Gretzky is widely considered to be the best hockey player of all time, and for good reason. His 2,857 career points rank first all-time in NHL history and lead the second-highest all-time scorer in Jaromir Jagr by 936. As for his Oilers stats, he played in 696 games while recording an unfathomable 583 goals and 1,669 points. There will never be another player who comes close to touching The Great One’s scoring records, and it is very fitting that his number is retired league-wide.
Though some of these names are ones that plenty won’t recognize, there is no denying some of the elite-level talent that appear on this list. Despite some rough times as a franchise in recent years, Oilers fans have certainly been lucky to have many fantastic players throughout their favorite franchise’s history.

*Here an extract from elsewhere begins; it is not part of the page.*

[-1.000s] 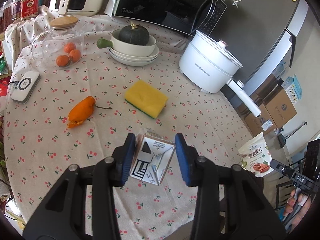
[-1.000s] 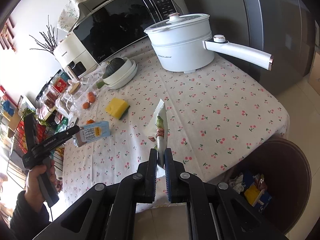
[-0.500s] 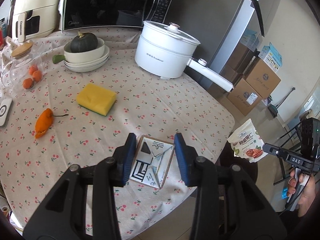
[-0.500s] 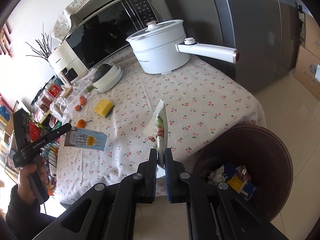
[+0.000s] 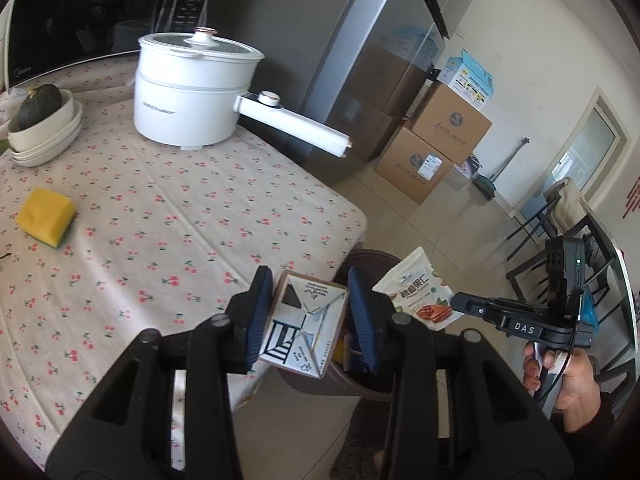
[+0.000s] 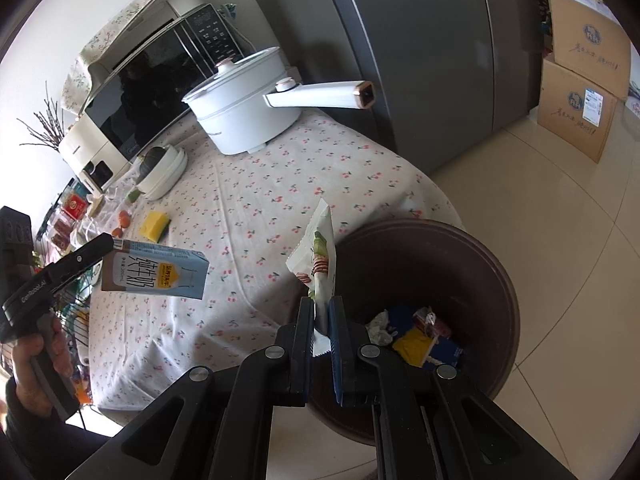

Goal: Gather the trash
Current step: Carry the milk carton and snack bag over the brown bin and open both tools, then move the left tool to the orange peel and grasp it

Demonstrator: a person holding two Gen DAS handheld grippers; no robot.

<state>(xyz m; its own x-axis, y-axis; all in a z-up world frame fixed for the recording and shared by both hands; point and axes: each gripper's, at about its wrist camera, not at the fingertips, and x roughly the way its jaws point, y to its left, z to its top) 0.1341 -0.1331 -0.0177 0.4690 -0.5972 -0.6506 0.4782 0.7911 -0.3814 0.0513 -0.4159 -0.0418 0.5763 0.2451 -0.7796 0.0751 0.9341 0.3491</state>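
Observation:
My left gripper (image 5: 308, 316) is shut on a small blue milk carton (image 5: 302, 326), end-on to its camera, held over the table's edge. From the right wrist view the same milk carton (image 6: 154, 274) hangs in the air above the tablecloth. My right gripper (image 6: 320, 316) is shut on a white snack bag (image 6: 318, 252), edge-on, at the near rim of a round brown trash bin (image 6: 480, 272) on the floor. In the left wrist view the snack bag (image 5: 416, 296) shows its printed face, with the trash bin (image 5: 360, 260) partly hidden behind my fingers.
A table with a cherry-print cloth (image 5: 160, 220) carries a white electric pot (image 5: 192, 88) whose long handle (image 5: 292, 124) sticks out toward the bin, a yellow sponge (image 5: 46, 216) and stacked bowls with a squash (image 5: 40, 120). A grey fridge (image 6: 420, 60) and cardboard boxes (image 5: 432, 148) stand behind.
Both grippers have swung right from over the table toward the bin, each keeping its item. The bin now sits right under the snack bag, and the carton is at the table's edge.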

As mentioned, the numbers 3, 11, and 99 will never be worn again in Edmonton. However, the others on this list are all up for the taking, making it interesting to think which one we may see first. For the organization’s sake, hopefully a few more of these numbers will soon be occupied by players that will leave lasting impacts with the Oilers.

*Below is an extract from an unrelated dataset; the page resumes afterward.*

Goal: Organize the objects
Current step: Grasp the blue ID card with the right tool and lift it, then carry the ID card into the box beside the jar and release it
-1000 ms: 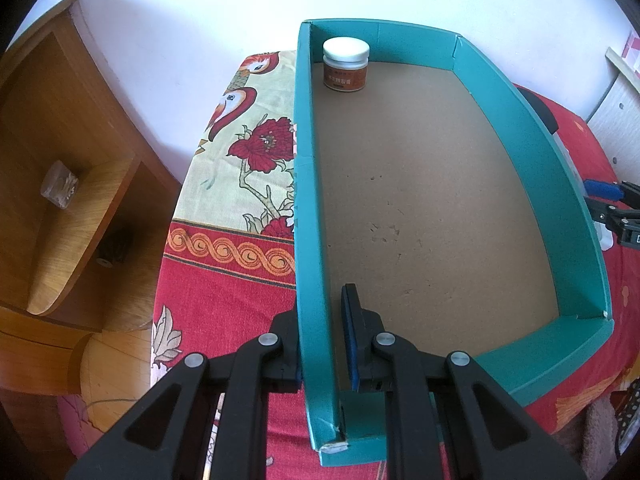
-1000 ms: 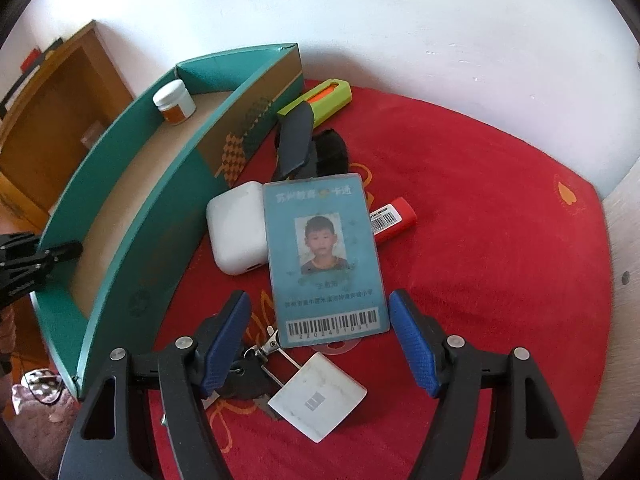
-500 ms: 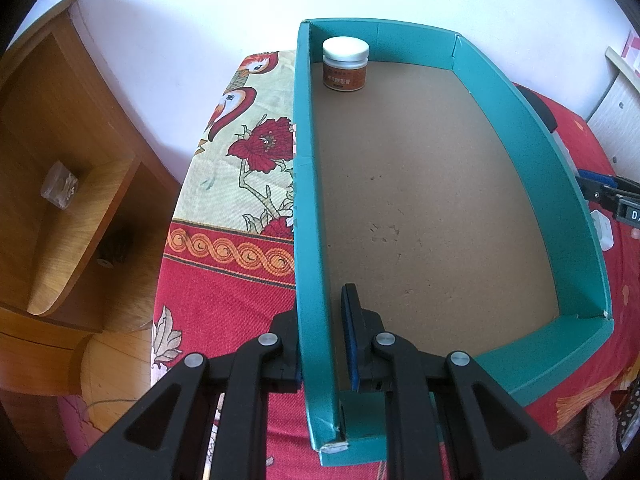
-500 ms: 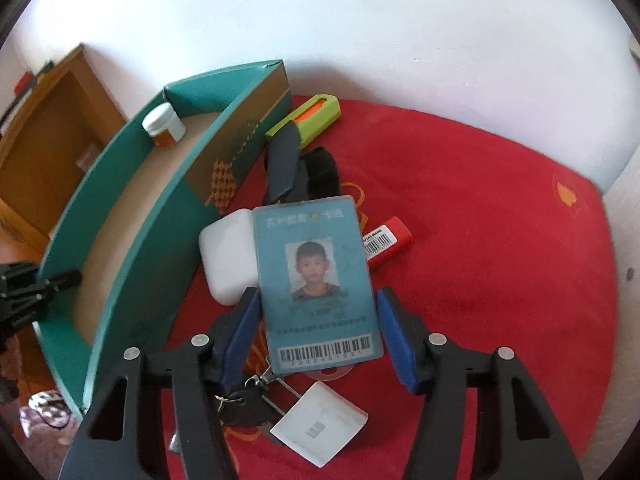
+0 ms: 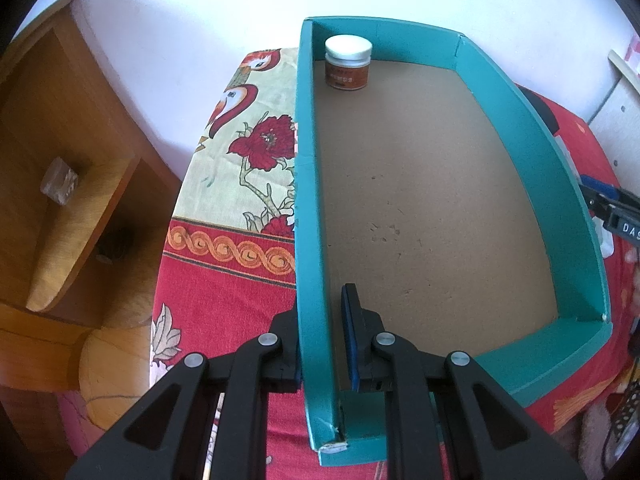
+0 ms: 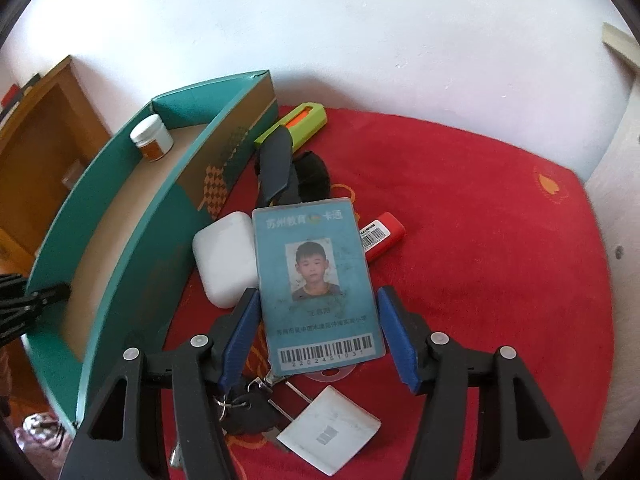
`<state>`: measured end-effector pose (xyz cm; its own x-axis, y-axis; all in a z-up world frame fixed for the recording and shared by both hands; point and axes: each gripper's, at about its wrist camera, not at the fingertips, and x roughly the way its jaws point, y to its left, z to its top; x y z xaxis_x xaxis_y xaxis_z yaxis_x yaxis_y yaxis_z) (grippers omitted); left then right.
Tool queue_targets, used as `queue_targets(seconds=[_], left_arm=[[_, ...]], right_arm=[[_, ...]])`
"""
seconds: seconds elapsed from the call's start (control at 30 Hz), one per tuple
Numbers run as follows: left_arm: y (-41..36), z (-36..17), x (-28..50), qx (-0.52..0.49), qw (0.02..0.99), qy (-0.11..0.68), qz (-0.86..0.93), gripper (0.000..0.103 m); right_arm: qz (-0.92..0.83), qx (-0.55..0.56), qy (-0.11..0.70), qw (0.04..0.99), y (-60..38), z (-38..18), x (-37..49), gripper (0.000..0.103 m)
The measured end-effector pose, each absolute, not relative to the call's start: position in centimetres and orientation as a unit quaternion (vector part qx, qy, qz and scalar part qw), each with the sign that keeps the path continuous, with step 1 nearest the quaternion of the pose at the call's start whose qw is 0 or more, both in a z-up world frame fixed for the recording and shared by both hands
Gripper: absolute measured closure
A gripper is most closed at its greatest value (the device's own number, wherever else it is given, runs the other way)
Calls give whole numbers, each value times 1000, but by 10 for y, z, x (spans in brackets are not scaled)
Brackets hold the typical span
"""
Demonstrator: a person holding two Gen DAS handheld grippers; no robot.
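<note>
My left gripper (image 5: 322,336) is shut on the left wall of the teal cardboard box (image 5: 310,200), near its front corner. A white-lidded brown jar (image 5: 347,62) stands in the box's far left corner. In the right wrist view, my right gripper (image 6: 316,332) straddles a blue ID card (image 6: 316,280). Its blue pads (image 6: 240,332) stand at the card's long edges, and I cannot tell whether they grip it. The card lies over a white earbud case (image 6: 222,258) and a red lighter (image 6: 380,234). The box (image 6: 120,216) stands to the left.
A green and orange box cutter (image 6: 296,124), a black strap (image 6: 276,168), keys (image 6: 248,408) and a white tag (image 6: 328,434) lie on the red cloth (image 6: 500,260). A wooden shelf unit (image 5: 60,184) stands left of the table. A white wall is behind.
My right gripper has moved forward over the ID card and narrowed from wide open to the card's edges. The left gripper and the box have stayed still.
</note>
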<state>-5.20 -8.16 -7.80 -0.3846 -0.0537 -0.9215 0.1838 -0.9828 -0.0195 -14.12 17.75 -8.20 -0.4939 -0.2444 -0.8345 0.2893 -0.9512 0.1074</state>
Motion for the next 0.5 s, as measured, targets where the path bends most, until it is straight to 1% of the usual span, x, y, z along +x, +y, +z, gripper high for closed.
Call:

Colton Pankiw is a former Jr. A hockey player who now provides his knowledge of the game through writing. He’s been a very active and reliable source for nearly two years at The Hockey Writers. He is a credentialed writer for the Calgary Flames but also does features on other teams throughout the league. Other writing contributions include: Yahoo Sports, Las Vegas Chronicle, Oil On Whyte, and Markerzone.com. Colton is also a co-host of both Oilers Overtime and Flames Faceoff podcasts. Any interview requests or content info can be made through him on Twitter. Take a look at his work here.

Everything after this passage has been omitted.